Las potencias regionales y los organismos internacionales ahora enfrentarán una mayor presión para abordar esta disputa multifacética. La perspectiva de que Maldivas inicie nuevos procedimientos legales podría obligar a reconsiderar sentencias anteriores o al menos hacer necesario un diálogo más inclusivo que involucre a todos los demandantes. El Océano Índico, una ruta comercial marítima fundamental y un foco de competencia geopolítica, alberga ahora un rompecabezas de soberanía aún más intrincado.
¿Qué sigue? La batalla legal que se avecina
Si Maldivas continúa con su amenaza, probablemente buscaría una opinión consultiva o un caso contencioso ante la CIJ o iniciaría procedimientos en el TIDM sobre la delimitación marítima.

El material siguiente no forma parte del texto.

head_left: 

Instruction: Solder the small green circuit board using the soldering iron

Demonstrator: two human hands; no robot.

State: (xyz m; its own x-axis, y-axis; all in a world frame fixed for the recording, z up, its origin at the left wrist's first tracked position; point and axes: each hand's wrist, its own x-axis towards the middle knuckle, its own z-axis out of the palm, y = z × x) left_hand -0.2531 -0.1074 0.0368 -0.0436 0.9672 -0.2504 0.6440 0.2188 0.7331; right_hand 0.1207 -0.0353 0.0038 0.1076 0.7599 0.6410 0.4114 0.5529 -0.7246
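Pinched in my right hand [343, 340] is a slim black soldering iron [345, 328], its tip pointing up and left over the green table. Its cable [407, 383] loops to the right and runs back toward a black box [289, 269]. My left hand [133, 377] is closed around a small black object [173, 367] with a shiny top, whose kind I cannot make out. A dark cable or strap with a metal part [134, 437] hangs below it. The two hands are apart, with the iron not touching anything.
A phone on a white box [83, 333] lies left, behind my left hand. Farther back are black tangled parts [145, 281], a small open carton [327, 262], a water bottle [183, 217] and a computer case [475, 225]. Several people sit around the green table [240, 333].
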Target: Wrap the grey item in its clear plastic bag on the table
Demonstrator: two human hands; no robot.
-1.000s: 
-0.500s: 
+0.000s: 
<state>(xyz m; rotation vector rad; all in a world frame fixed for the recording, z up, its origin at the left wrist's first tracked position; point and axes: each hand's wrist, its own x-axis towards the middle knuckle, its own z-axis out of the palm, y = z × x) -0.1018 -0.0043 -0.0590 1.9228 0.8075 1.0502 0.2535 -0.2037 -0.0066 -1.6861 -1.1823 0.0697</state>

Un proceso así sería largo y costoso y requeriría extensos argumentos históricos y jurídicos. Los expertos sugieren que Maldivas necesitaría presentar pruebas convincentes de vínculos históricos y demostrar cómo un acuerdo entre el Reino Unido y Mauricio infringe sus derechos soberanos y marítimos.
La situación que se está desarrollando pone de relieve las complejidades de las disputas territoriales poscoloniales y el impacto duradero de las decisiones históricas en las relaciones internacionales contemporáneas. Mientras Maldivas prepara su arsenal legal, el mundo observa cómo este nuevo demandante remodelará el futuro de las Islas Chagos y el paisaje geopolítico más amplio del Océano Índico.